Water the plant frequently, but not so much that the soil becomes saturated. Calatheas enjoy ample amounts of humidity; else, the leaves will lose color and turn brown.
Corn Plant (Dracaena fragrans)
The leaves of these plants are dark green with lemon-green stripes in the middle, closely resembling those found on maize.
Sometimes called a false palm because of its leaves, which grow from the top of cane-like stems, thus giving the appearance of a palm tree, the corn plant has air purification properties; it can filter out formaldehyde from the air. The plant is well suited to different styles of decor and has been in use as an indoor plant since the late 1800s.
Corn plants, like calatheas, also enjoy ample amounts of humidity. You can achieve the required moisture by using a humidifier or a water-filled pebble tray. Alternatively, you can place it in the bathroom.
While the plant will grow in low light, it may lose its deep green color. Move the plant to brighter light for a period before returning it to dim light.

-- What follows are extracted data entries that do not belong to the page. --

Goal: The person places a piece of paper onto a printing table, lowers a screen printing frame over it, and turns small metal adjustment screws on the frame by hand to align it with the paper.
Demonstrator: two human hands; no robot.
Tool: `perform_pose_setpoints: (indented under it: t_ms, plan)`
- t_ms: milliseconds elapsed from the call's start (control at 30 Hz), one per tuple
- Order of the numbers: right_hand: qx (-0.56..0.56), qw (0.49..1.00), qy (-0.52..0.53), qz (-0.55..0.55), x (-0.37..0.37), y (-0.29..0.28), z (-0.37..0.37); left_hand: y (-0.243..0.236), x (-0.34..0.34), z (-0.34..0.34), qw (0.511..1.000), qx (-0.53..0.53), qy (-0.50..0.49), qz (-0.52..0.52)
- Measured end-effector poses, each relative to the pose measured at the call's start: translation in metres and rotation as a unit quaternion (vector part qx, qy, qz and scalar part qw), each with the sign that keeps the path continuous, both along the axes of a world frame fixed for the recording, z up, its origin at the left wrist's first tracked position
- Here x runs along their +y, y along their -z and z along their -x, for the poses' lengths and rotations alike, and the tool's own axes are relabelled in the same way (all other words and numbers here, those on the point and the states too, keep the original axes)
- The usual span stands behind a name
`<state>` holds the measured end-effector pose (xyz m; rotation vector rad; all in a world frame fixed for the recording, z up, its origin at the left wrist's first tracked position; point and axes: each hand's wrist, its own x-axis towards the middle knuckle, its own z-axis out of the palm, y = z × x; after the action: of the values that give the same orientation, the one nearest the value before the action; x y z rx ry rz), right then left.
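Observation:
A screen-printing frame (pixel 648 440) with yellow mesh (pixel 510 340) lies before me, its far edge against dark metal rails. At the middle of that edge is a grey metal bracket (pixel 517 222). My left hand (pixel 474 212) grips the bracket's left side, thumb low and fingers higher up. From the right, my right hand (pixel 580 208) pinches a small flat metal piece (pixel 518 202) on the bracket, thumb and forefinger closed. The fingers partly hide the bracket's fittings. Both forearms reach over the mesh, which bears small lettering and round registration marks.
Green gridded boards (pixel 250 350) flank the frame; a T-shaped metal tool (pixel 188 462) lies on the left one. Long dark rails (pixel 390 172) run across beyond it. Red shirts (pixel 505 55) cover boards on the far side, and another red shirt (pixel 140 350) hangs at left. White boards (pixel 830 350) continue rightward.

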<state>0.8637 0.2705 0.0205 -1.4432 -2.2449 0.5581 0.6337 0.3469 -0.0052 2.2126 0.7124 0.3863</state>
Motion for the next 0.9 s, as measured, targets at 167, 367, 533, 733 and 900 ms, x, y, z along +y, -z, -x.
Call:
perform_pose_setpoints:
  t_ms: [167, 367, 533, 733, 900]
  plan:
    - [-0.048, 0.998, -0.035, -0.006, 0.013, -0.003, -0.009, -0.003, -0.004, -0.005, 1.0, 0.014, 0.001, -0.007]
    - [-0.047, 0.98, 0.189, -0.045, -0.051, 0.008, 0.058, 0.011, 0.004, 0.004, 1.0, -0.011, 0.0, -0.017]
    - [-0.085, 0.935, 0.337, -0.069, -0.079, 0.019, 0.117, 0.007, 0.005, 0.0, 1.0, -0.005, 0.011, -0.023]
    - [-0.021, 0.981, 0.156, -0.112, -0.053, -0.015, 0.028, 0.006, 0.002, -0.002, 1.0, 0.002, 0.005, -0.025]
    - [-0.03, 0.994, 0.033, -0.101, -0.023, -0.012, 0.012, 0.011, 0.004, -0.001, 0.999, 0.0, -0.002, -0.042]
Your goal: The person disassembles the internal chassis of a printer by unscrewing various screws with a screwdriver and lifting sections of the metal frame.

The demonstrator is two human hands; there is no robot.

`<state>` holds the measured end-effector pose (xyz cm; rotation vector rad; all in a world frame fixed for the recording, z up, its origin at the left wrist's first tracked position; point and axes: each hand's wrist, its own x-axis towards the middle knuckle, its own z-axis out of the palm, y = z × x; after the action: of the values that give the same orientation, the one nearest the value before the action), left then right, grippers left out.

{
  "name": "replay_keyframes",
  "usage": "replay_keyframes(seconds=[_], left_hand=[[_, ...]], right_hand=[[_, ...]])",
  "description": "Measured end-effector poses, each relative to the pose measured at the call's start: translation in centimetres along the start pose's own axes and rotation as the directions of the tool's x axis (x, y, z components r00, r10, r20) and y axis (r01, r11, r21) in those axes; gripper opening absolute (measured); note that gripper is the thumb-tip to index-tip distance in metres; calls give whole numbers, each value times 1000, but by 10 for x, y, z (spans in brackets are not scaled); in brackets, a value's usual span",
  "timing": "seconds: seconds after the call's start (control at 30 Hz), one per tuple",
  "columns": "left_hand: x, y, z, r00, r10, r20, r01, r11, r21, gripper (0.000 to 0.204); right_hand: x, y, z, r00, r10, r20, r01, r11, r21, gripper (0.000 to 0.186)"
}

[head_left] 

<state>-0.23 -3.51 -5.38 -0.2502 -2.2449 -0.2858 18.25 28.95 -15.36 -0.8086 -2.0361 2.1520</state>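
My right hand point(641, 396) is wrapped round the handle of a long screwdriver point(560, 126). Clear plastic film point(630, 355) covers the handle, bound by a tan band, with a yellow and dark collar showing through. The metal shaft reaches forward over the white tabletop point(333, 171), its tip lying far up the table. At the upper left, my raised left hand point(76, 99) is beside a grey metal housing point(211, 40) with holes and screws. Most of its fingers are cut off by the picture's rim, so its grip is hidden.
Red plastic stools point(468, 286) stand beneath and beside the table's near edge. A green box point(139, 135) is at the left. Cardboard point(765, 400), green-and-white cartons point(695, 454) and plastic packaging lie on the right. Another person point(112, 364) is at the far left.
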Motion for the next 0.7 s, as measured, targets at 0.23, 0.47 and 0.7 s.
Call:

Chinese Evergreen (Aglaonema)
This house plant is highly decorative and easy to maintain. The Chinese evergreen is slow-growing and has large oval leaves, which, depending on the variety, could be green, silver, variegated, or have red and pink hints.
The beautiful foliage of this plant and its adaptability to low light has earned it a place as one of the best indoor plants.
Moderate watering is best for the Chinese evergreen plant. Always allow the soil to get dry before watering again. Use a damp cloth to clean the leaves when dust accumulates.
Snake Plant (Sansevieria trifasciata)
Also known as the mother-in-law’s tongue, the plant is an architectural species. It has green, rigid, upstanding, bladelike leaves with yellow edgings that can grow anywhere from six inches to eight feet high.
This plant is perhaps the least challenging houseplant to care for, given its tolerance to different growing conditions, including dim light. The dwarf variety would do well as tabletops, and the taller ones will make excellent corner pieces.
Like the animal this plant borrows its name from, it is mildly toxic to pets and humans, but only if ingested.
Allow the soil to dry before watering. If you must err in watering, then underwatering is better, as too much water will kill the plant.